PROBLEM DETAILS:
Your task is to retype each line of the data below exactly.
[SOURCE DATA — start]
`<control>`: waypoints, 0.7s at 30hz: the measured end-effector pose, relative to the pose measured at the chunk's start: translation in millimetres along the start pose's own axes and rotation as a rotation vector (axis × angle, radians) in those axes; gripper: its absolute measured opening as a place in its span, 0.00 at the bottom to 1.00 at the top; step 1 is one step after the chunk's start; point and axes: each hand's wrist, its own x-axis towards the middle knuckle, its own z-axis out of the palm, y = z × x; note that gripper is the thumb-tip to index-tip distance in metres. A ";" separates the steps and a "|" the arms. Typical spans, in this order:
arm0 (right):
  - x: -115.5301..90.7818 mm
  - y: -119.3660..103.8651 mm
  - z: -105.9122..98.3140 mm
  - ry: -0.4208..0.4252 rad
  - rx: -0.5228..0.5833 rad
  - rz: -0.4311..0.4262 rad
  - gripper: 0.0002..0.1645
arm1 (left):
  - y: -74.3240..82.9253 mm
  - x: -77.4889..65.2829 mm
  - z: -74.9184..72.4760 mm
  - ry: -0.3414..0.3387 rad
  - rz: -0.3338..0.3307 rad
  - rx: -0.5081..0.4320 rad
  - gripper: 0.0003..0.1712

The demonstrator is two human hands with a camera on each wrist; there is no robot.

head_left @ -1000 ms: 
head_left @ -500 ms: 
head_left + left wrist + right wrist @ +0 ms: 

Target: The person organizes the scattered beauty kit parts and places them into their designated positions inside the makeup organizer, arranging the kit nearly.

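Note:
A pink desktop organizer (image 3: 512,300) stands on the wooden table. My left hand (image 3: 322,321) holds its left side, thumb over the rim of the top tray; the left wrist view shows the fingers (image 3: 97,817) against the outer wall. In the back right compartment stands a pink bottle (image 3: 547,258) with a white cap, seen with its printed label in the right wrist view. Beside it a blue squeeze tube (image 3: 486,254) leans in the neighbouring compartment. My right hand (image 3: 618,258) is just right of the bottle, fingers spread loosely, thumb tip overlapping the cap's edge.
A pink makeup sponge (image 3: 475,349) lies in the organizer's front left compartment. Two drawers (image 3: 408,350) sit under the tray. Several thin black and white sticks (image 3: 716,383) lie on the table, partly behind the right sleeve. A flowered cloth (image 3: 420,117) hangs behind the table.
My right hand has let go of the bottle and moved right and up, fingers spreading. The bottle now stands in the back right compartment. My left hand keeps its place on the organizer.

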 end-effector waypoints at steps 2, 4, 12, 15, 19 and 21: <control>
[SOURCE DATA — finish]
FINISHED TASK:
`<control>`: waypoints, 0.7s at 30hz: the measured end-effector pose, relative to the pose measured at the chunk's start: translation in millimetres along the start pose's own axes and rotation as a rotation vector (axis × angle, radians) in those axes; gripper: its absolute measured opening as a place in its span, 0.00 at the bottom to 1.00 at the top; step 1 is one step after the chunk's start; point and axes: each hand's wrist, its own x-axis towards the middle knuckle, its own z-axis out of the palm, y = z × x; note that gripper is the thumb-tip to index-tip distance in metres. A ";" separates the steps and a "|" the arms. Typical spans, in this order:
arm0 (right):
  - x: -115.5301..90.7818 mm
  - y: -119.3660..103.8651 mm
  - z: -105.9122..98.3140 mm
  - ry: -0.4208..0.4252 rad
  - rx: -0.5228..0.5833 rad
  - rz: -0.4311..0.4262 rad
  - gripper: 0.0002..0.1645
arm1 (left):
  - y: -74.3240..82.9253 mm
  - x: -77.4889..65.2829 mm
  - z: -74.9184..72.4760 mm
  - ry: -0.3414..0.3387 rad
  - rz: -0.3338..0.3307 rad
  - rx: -0.5081..0.4320 rad
  - gripper: 0.0003..0.1712

The demonstrator is two human hands with a camera on each wrist; there is no robot.

head_left @ -1000 ms: 
head_left @ -500 ms: 
head_left + left wrist + right wrist @ +0 ms: 

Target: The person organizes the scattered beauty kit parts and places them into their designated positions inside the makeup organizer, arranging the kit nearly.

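Note:
A pink desktop organizer (image 3: 512,300) stands on the wooden table. My left hand (image 3: 322,321) holds its left side, thumb over the rim of the top tray; the left wrist view shows the fingers (image 3: 97,817) against the outer wall. In the back right compartment stands a pink bottle (image 3: 547,258) with a white cap, seen with its printed label in the right wrist view. Beside it a blue squeeze tube (image 3: 486,254) leans in the neighbouring compartment. My right hand (image 3: 618,258) is just right of the bottle, fingers spread loosely, thumb tip overlapping the cap's edge.
A pink makeup sponge (image 3: 475,349) lies in the organizer's front left compartment. Two drawers (image 3: 408,350) sit under the tray. Several thin black and white sticks (image 3: 716,383) lie on the table, partly behind the right sleeve. A flowered cloth (image 3: 420,117) hangs behind the table.
My right hand has let go of the bottle and moved right and up, fingers spreading. The bottle now stands in the back right compartment. My left hand keeps its place on the organizer.
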
 end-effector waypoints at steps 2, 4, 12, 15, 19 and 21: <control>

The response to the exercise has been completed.